= Oregon Progress Board =

The Oregon Progress Board (OPB) is a commission in the Government of Oregon. It was formed by then-Governor Neil Goldschmidt in 1989. The commission is composed of twelve members, including the Governor of Oregon; nine members appointed by the Governor; one member appointed by the President of the Oregon State Senate; and one member appointed by the Speaker of the Oregon House of Representatives.

Goldschmidt led the establishment of Oregon Shines, a strategic plan consisting of three goals and recommendations on their implementation. He then created the OPB, to keep Oregonians' attention on the goals, issue biennial reports on progress, and perform periodic updates to the plan. Oregon Shines was written in 1989 and updated in 1997. Private foundations contributed at least $20,000 to perform the third revision in time for the Oregon Sesquicentennial in 2009.

The initial "Oregon Benchmarks" report listed 103 benchmarks against which state agencies were to chart their progress. As of 2005, the number of benchmarks listed was 90.

Goldschmidt stated at the program's inception: "The Oregon Benchmark project is a tool to keep Oregon on track. Oregon will be the first state to hold itself accountable to its visions for the future."

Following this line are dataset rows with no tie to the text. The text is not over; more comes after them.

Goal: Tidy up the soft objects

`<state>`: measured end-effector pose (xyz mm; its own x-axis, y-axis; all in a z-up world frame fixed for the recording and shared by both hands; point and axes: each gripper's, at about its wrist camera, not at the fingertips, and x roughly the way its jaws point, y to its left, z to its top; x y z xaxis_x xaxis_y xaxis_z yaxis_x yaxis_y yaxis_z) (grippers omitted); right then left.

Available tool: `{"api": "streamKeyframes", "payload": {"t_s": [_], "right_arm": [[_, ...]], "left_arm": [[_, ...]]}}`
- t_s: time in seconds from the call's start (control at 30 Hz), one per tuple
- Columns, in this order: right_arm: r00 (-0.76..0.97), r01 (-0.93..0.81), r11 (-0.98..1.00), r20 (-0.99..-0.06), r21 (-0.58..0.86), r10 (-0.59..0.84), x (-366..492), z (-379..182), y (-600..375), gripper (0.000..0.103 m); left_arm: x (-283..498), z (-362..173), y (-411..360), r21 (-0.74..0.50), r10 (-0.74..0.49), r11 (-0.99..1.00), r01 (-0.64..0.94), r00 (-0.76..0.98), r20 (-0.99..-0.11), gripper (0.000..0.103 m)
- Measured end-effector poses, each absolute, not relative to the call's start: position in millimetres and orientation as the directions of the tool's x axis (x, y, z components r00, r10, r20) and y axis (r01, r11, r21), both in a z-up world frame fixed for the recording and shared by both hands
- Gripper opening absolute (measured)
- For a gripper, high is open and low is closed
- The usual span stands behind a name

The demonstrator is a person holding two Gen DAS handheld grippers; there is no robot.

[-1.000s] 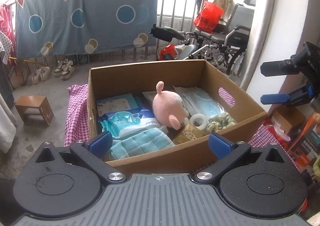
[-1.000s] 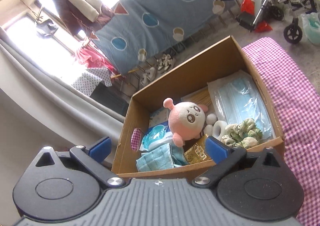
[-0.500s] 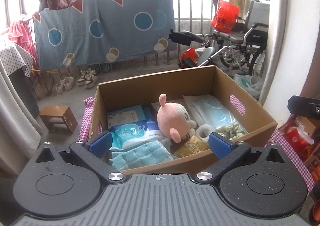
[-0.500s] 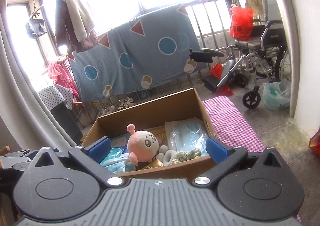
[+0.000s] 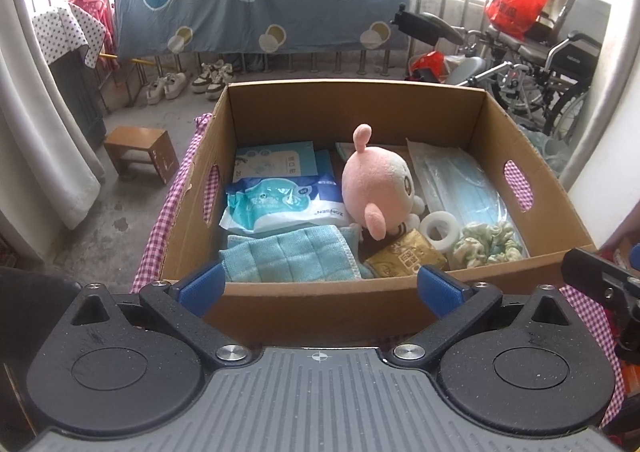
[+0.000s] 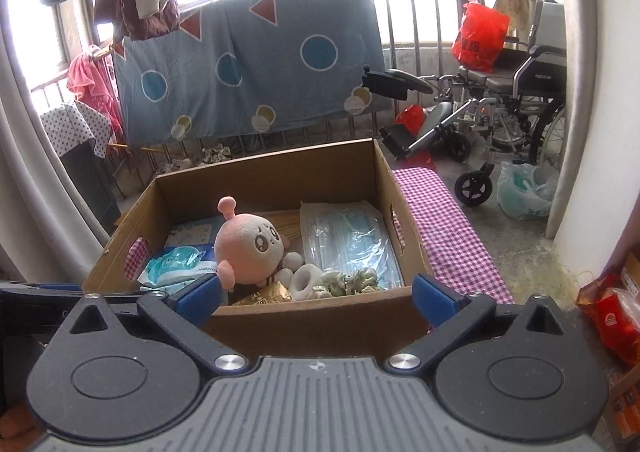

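A cardboard box (image 5: pixel 312 308) (image 6: pixel 316 322) sits on a pink checked cloth (image 6: pixel 448 236). Inside stand a pink plush toy (image 5: pixel 376 187) (image 6: pixel 250 248), a light blue towel (image 5: pixel 292 258), a wet wipes pack (image 5: pixel 280 207) (image 6: pixel 180 266), bagged blue masks (image 5: pixel 460 179) (image 6: pixel 348 240), a green scrunchie (image 5: pixel 486 246) (image 6: pixel 350 278), a white tape roll (image 5: pixel 440 226) (image 6: pixel 306 280) and a gold packet (image 5: pixel 406 260). My left gripper (image 5: pixel 320 288) is open before the box's near wall, holding nothing. My right gripper (image 6: pixel 316 294) is open too, likewise in front of the box.
A small wooden stool (image 5: pixel 140 149) stands on the floor at the left. Wheelchairs (image 6: pixel 516 103) and a plastic bag (image 6: pixel 524 191) crowd the back right. A blue sheet (image 6: pixel 248 63) hangs on the railing behind. Red packets (image 6: pixel 612 320) lie at the right.
Both grippers have swung to face the box more squarely. The left view moved closer and looks down into it; the right view levelled out. Both stayed open and empty.
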<state>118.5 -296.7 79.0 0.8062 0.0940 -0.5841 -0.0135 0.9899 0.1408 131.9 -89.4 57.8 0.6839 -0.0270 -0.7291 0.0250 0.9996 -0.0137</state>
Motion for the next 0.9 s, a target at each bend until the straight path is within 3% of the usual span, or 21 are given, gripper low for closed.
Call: {"api": "streamKeyframes", "payload": {"t_s": [0.3, 0.9], "right_arm": [[0.759, -0.013, 0.995, -0.647, 0.095, 0.072, 132, 66, -286, 0.103], [0.729, -0.004, 0.997, -0.682, 0.079, 0.057, 149, 57, -291, 0.103]], "left_arm": [[136, 54, -93, 0.000, -0.015, 1.000, 0.022, 0.667, -0.745, 0.103], [140, 49, -93, 0.015, 0.000, 1.000, 0.016, 0.660, -0.752, 0.103]]}}
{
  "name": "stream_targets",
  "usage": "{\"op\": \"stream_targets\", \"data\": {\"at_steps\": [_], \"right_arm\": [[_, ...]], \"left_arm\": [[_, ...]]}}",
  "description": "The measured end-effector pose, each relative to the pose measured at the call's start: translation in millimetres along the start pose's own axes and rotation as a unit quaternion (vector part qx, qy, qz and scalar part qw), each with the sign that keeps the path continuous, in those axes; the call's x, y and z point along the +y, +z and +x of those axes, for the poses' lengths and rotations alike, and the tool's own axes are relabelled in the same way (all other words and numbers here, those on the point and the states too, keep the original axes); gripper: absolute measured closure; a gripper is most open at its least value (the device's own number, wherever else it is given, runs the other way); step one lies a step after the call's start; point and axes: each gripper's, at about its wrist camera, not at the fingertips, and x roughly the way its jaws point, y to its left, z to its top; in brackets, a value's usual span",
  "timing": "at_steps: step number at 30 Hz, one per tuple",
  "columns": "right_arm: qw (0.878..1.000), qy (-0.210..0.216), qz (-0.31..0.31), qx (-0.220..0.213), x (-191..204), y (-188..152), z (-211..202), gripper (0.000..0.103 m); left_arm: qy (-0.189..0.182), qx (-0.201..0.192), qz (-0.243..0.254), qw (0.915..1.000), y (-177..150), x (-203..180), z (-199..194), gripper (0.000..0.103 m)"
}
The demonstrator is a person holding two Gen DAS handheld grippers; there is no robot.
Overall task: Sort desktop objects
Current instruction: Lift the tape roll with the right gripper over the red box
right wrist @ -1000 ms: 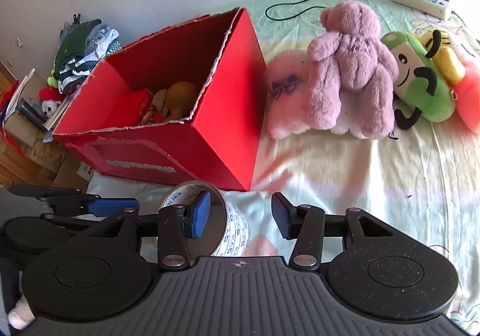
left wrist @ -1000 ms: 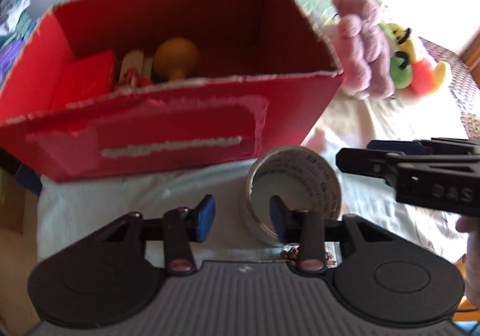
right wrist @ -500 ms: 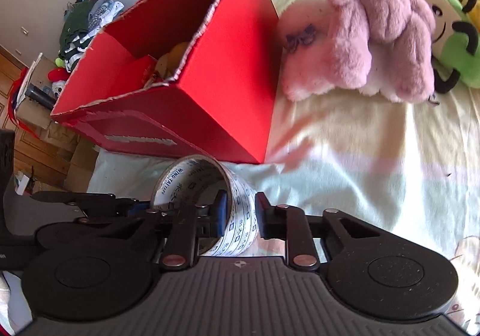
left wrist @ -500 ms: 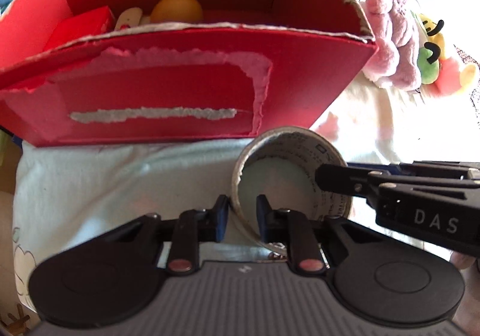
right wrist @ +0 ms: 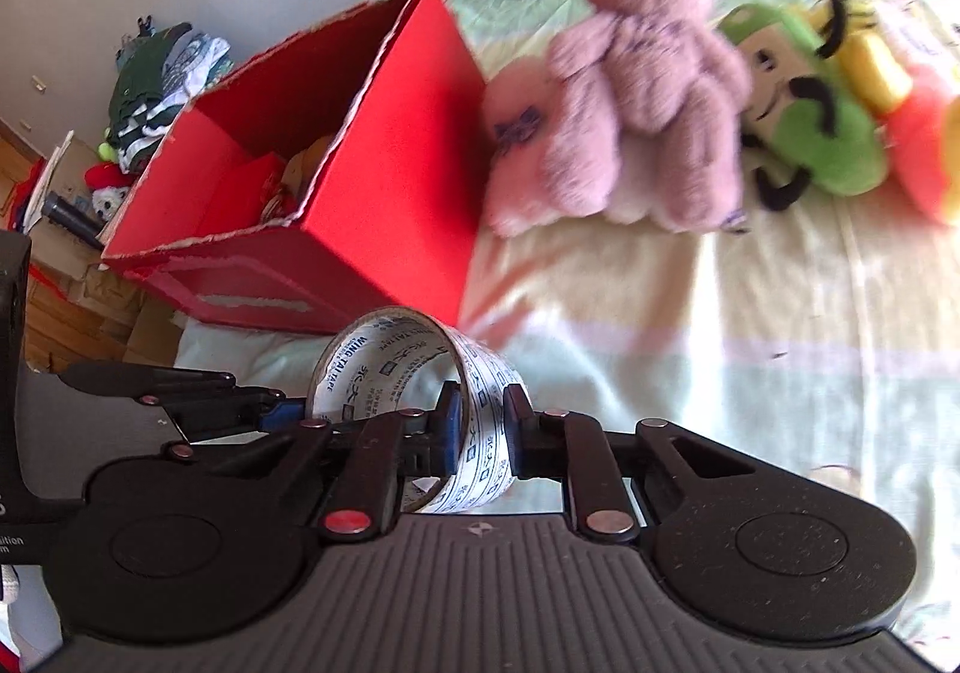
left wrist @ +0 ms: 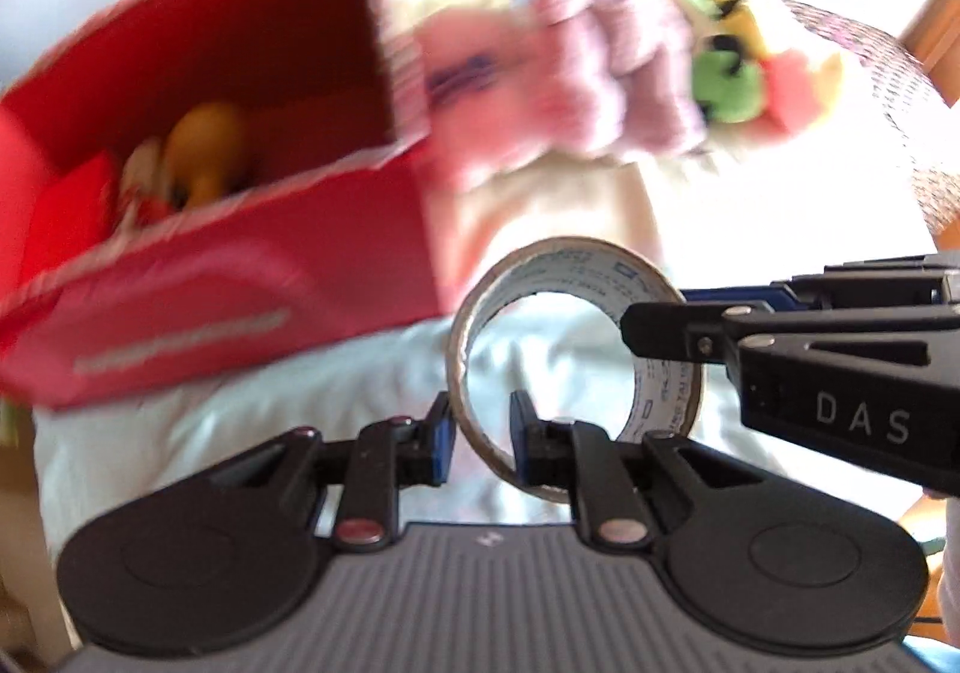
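I am pinching one wall of the tape roll [left wrist: 576,367] with my left gripper [left wrist: 480,436] and the opposite wall with my right gripper [right wrist: 480,427]; it stands on edge above the bedsheet [right wrist: 750,325], its hole facing forward. The red box [right wrist: 384,181] sits just beyond, plush toys [right wrist: 648,90] beside it, blurred.

I see a roll of tape [right wrist: 414,367], glossy film with printed lettering on a brownish core. The red box [right wrist: 384,205] looks like matt cardboard with rough torn edges. The pink teddy [right wrist: 648,90] is fuzzy plush. My right gripper [right wrist: 480,424] is matt black plastic with ribbed grey housing.
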Motion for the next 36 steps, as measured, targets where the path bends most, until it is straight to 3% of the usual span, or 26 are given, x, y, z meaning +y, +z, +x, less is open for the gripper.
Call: {"op": "stream_targets", "data": {"at_steps": [9,13,19,26,31,36], "right_arm": [[0.993,-0.053,0.009,-0.103,-19,21,-66,0.086],[0.987,-0.060,-0.013,-0.151,-5,40,-83,0.086],[0.981,-0.038,-0.056,-0.180,37,84,-76,0.086],[0.982,-0.012,-0.098,-0.163,94,128,-34,0.086],[0.985,-0.031,-0.122,-0.114,119,139,10,0.086],[0.984,-0.078,-0.146,-0.060,132,143,46,0.086]], "left_arm": [[-0.032,-0.079,0.079,0.9932,47,-50,-38,0.089],[-0.024,-0.120,0.090,0.9884,66,-38,-63,0.089],[0.002,-0.157,0.077,0.9846,101,9,-91,0.088],[0.026,-0.153,0.056,0.9863,127,86,-108,0.088],[-0.028,-0.105,0.038,0.9934,135,132,-77,0.088],[-0.077,-0.066,0.034,0.9943,128,151,-34,0.088]]}}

In 2005, the OPB conducted a survey that found that 85% of Oregonians did not know the biggest source of revenue (income tax) or the biggest expenditure category (education) of the state. Commenting on the general lack of understanding of the state budget revealed by the poll, pollster Adam Davis observed that "This state of affairs poses a virtually insuperable barrier to any kind of major reform of our tax system or array of public services. Any effort to raise taxes for any purpose runs into the same problem: 'Can't you just prioritize and cut out the unimportant stuff?'"

As of its 2009 report, the OPB listed its benchmarks in seven categories. After the 2009 report was completed, funding for the Board was cut and the state discontinued monitoring the benchmarks. In 2014, the Oregon Community Foundation and OSU built on the previous work with a report on a series of similar indicators.